C++: Which weak atomic to use for buffers that receive async. RDMA transfers?

The Derecho system (open-source C++ library for data replication, distributed coordination, Paxos -- ultra-fast) is built around asynchronous RDMA networking primitives. Senders can write to receivers without pausing, using RDMA transfers into receiver memory. Typically this is done in two steps: we transfer the data bytes in one operation, then notify the receiver by incrementing a counter or setting a flag: "message 67 is ready for you, now". Soon the receiver will notice that message 67 is ready, at which point it will access the bytes of that message.

Intended semantic: "seeing the counter updated should imply that the receiver's C++ code will see the bytes of the message." In PL terms, we need a memory fence between the update of the guard and the bytes of the message. The individual cache-lines must also be sequentially consistent: my guard will go through values like 67, 68, .... and I don't want any form of mashed up value or non-monotonic sequencing, such as could arise if C++ reads a stale cache line, or mistakenly holds a stale value in memory. Same for the message buffer itself: these bytes might overwrite old bytes and I don't want to see some kind of mashup.
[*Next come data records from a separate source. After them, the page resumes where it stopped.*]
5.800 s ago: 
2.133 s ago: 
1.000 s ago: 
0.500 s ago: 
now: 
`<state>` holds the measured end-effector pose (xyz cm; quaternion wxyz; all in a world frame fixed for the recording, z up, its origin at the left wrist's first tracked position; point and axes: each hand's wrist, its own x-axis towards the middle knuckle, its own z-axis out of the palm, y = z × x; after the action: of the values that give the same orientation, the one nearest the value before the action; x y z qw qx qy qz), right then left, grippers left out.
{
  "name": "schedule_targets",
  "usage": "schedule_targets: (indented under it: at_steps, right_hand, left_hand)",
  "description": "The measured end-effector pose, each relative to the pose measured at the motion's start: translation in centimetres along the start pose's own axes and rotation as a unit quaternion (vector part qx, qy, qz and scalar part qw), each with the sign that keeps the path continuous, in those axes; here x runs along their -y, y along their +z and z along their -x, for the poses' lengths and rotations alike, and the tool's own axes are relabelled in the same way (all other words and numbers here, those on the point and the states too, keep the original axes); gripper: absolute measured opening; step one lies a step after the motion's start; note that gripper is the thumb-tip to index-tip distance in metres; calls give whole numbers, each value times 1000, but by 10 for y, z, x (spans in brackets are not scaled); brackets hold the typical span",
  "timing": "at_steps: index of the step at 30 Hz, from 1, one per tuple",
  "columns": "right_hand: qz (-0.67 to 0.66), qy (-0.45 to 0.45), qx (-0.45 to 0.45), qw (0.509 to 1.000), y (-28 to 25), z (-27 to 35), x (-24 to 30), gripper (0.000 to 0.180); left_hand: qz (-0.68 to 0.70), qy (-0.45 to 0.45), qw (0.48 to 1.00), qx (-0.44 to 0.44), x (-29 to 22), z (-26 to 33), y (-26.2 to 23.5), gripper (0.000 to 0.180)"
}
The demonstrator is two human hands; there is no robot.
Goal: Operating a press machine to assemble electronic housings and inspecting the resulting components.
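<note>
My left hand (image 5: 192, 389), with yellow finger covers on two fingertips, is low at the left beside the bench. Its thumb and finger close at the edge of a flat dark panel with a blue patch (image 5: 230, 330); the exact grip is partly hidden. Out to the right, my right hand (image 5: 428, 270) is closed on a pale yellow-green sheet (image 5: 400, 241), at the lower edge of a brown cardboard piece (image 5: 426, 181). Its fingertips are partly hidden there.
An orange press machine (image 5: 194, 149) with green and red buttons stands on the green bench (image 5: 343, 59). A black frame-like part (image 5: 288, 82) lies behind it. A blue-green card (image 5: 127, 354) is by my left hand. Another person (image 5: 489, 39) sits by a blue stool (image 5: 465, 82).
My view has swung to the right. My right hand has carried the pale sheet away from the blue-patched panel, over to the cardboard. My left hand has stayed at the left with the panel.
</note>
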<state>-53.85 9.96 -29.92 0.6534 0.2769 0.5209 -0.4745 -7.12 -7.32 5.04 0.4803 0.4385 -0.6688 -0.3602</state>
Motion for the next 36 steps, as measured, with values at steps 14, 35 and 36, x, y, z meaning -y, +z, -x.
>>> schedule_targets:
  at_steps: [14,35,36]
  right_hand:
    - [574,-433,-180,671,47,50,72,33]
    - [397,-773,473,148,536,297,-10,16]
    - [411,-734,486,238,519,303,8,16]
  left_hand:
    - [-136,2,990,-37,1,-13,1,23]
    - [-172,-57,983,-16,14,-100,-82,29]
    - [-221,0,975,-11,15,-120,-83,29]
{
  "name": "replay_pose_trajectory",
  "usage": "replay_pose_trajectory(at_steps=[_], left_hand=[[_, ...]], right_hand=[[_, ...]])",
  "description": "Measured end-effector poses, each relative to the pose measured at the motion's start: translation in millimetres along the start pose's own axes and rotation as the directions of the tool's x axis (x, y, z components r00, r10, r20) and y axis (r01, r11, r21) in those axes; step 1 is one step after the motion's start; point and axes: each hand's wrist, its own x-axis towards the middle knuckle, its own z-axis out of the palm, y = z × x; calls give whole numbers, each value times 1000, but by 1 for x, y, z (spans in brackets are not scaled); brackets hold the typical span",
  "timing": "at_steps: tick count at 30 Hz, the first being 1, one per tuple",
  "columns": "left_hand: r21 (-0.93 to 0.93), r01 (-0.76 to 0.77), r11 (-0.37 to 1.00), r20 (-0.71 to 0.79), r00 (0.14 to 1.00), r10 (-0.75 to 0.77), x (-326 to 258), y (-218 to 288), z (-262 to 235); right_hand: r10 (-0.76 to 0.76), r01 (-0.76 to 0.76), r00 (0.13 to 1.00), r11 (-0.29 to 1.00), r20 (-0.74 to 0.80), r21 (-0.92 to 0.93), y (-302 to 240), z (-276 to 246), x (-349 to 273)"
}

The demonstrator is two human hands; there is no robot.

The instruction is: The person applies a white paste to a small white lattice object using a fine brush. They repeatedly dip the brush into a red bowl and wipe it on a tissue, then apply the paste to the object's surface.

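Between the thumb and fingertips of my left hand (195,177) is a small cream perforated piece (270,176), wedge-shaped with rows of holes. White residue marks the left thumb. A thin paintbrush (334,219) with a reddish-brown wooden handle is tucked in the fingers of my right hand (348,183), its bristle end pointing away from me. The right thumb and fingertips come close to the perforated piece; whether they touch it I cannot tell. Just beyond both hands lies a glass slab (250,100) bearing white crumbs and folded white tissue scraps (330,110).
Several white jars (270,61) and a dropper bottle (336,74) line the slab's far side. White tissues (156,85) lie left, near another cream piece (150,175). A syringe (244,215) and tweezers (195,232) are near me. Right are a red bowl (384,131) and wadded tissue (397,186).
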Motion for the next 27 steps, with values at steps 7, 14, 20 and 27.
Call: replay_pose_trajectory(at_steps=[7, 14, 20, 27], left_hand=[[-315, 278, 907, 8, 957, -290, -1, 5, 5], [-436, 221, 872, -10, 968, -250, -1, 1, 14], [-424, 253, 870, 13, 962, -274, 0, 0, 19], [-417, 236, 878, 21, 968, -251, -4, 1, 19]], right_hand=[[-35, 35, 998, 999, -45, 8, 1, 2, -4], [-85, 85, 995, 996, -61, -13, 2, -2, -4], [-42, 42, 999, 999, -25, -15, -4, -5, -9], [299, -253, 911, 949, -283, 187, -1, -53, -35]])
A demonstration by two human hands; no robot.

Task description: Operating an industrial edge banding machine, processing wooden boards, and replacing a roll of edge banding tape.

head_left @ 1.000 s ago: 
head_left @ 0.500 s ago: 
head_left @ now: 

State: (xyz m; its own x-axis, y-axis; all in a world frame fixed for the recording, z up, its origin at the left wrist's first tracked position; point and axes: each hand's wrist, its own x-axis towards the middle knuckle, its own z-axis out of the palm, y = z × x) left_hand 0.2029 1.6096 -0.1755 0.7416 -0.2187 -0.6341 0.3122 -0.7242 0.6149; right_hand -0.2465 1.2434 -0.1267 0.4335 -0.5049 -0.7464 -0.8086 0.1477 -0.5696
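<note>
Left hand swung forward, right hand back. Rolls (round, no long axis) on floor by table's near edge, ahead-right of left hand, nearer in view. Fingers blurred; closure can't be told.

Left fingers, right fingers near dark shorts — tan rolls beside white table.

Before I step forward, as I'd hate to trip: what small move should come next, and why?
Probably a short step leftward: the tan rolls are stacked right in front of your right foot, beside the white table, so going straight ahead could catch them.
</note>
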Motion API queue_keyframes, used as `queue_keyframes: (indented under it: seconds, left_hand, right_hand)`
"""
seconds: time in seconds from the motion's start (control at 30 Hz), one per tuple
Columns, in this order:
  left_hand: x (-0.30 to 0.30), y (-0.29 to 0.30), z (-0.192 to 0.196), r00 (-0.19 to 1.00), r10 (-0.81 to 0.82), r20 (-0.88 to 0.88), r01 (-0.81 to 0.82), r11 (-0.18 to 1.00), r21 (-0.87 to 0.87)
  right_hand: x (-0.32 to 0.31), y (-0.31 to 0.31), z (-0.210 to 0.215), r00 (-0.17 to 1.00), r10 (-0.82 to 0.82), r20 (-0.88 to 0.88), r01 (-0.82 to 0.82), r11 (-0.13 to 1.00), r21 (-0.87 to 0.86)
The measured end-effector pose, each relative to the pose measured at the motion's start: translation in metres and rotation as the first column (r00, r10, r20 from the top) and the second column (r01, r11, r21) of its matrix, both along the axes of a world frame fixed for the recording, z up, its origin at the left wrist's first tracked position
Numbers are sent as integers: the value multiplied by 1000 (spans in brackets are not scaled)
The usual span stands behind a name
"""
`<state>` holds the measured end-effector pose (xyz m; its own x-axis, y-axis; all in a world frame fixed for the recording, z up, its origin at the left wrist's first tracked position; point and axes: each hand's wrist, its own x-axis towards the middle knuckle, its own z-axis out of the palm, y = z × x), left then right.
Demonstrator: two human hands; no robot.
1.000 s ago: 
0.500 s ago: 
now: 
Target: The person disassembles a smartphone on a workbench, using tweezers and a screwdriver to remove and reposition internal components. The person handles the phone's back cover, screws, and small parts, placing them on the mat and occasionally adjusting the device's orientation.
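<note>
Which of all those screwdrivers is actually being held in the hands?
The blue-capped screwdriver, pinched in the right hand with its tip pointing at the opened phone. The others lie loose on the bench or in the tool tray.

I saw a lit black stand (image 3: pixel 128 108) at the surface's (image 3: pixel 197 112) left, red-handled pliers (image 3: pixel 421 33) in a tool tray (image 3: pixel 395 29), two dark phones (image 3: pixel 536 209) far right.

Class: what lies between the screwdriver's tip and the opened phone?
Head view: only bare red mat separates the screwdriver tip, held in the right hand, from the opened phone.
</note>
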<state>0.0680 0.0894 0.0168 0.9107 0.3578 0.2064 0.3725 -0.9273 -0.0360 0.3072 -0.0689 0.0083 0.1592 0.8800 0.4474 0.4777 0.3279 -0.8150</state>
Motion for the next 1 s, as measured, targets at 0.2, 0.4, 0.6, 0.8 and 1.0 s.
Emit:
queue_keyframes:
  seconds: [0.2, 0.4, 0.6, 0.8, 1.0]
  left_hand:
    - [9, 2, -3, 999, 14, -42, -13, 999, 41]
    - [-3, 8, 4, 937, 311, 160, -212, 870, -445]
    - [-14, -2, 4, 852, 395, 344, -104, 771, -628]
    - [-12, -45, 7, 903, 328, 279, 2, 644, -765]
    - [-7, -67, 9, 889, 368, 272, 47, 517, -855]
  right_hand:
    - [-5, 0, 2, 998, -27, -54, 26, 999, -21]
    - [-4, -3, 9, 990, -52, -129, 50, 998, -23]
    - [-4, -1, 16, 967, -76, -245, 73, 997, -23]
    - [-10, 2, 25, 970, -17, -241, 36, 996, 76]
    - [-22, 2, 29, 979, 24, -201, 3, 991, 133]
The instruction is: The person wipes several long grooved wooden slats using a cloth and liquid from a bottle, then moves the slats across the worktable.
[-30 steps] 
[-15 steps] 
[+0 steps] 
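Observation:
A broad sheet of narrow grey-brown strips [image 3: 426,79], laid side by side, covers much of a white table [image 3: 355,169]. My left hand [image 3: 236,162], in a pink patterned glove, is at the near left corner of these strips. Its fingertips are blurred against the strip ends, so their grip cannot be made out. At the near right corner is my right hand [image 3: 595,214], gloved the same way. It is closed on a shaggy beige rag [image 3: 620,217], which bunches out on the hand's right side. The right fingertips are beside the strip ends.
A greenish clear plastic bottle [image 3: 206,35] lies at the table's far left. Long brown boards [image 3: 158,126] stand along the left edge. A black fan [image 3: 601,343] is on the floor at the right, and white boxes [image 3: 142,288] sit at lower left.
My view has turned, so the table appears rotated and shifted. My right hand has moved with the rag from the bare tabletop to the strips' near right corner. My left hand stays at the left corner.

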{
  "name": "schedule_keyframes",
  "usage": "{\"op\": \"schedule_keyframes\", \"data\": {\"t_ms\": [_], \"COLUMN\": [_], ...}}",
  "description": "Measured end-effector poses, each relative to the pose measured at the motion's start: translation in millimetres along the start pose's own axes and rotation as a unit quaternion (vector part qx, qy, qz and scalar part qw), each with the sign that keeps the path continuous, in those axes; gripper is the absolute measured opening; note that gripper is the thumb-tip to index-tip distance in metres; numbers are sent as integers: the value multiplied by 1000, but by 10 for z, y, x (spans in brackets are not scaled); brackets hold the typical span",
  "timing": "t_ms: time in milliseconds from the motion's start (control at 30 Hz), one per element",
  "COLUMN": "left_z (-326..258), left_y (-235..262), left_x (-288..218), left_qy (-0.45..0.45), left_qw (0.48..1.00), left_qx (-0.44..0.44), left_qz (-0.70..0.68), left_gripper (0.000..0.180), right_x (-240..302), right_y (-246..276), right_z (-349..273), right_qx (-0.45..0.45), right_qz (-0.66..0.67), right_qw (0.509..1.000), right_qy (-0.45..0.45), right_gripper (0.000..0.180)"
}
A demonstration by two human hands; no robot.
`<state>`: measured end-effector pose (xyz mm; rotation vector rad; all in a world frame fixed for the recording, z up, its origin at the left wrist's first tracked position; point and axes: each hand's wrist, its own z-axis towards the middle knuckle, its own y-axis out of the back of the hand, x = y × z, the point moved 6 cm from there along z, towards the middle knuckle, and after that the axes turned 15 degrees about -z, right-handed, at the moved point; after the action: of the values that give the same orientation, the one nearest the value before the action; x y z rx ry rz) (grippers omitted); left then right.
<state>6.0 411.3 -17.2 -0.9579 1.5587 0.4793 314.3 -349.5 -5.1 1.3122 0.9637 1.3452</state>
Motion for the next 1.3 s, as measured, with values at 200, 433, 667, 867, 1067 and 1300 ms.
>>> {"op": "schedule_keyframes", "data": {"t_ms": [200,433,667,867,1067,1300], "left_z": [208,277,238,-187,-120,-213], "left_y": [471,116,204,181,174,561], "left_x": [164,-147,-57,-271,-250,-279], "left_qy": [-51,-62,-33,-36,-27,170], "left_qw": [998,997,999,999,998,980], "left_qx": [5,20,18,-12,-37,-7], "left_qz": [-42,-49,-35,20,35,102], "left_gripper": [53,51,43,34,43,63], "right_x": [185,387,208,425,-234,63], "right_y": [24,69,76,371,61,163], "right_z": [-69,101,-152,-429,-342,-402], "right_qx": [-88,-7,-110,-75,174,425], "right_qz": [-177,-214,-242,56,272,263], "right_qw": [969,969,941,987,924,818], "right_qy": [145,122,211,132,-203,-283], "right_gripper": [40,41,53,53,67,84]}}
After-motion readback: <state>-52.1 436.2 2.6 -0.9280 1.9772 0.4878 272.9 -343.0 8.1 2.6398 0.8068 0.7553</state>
This is the crux of my question: I need a weak atomic that will impose [exactly] the needed barrier, without introducing unwanted overheads. Which annotation would be appropriate? Would the weak atomic annotation be the same for the "message" as for the counter (the "guard")?

Secondary question: If I declare my buffer with the proper weak atomic, do I also need to say that it is "volatile", or will C++ realize this because the memory was declared weakly atomic?

Solution

An atomic counter, whatever its type, will not guarantee anything about memory not controlled by the CPU. Before the RDMA transfer starts, you need to ensure the CPU's caches for the RDMA region are flushed and invalidated, and then of course not read from or write to that region while the RDMA transfer is ongoing. When the RDMA device signals the transfer is done, then you can update the counter.

The thread that is waiting for the counter to be incremented should not reorder any loads or stores done after reading the counter, so the correct memory order is std::memory_order_acquire. So basically, you want Release-Acquire ordering, although there is nothing to "release" in the thread that updates the counter.

You don't need to make the buffers volatile; in general you should not rely on volatile for atomicity.